I’m proud that our supervisors at OPM have taken the lead in promoting and taking full advantage of new ways to help our employees balance work and family life.

At OPM we support mothers with information about child care. emergency back-up care, support groups. Expecting and new parents are helped with how to approach managers and supervisors with family concerns.

President Obama made sure that the Affordable Care Act requires most workplaces to provide reasonable break times and a private and safe place for nursing moms. OPM has a state-of-the-art facility that has won an award from the D.C. and Maryland Breastfeeding Coalition.

As the President’s Director of the Office of Personnel Management, my mission is to build a world-class workforce for the 21st Century. From resume to retirement, I want to make sure that from the moment someone applies for a Federal job to the day they file for retirement, they have what they need to grow in their jobs and fulfill their responsibilities to their families.

The Federal government is known for its quality benefits.

When we interview that scientist who could find the next cure for cancer or the computer expert who will invent new technology or the engineer who will discover a new way to deliver clean energy, they already know that they will have a quality, affordable health care program. But they may not realize, is that they will be able to structure their work so that they will be able to take their son to the doctor, so that they can volunteer at their daughter’s school or so they can minister to an aging parent.

This isn’t being soft. This is the Federal government being smart.

As we work to recruit, retain and honor the millions of women and men who serve this great country every day, we have to continue to adapt to the ever-changing needs of our next generation of government leaders.

We are a 21st century Federal government. We know if we invest in our people we get the best value for the taxpayer, just as forward thinking businesses know that to compete in this global economy investing in these policies improves productivity and the bottom line.

When I talk to students, when I recruit scientists or when I talk to new Federal workers I can tell them with confidence that we look at the work-life needs of our workforce. We will continue to come up ways to meet our employees’ needs while we continue to provide excellent service to the American people.

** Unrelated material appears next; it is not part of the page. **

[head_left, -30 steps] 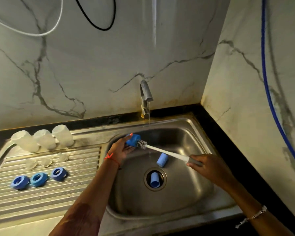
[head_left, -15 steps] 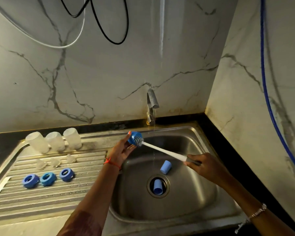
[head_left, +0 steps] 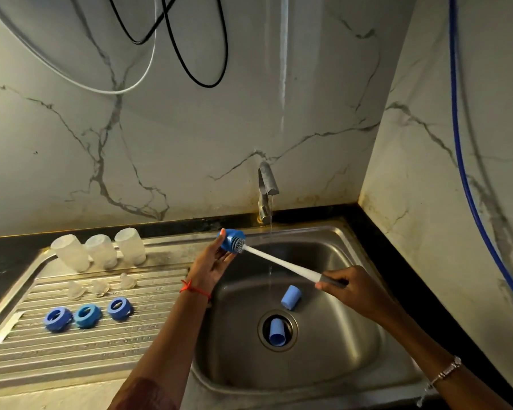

I wish you well at today’s forum. I’m looking forward to hearing about some of the cutting edge solutions that will be suggested today.

Let’s continue this conversation through a new website that has just been launched. It’s Tell us your stories. And tell us who we should invite to this groundbreaking summit. I’m also looking forward to seeing some of you in June when we bring all the energy from these regional forums to President Obama’s summit.

I now have the distinct honor of introducing the Governor of the Great State of Colorado, John Hickenlooper. Coloradans are fortunate to have a governor who is so supportive of the very issues the President has targeted. Last May Gov. Hickenlooper signed into law a measure that allows domestic partners and people in civil unions to use the Federal and medical Leave Act in Colorado. Colorado is also one of the few states that have a pay equity commission.

It is my pleasure to introduce the Governor, and my former boss, the Honorable John Hickenlooper.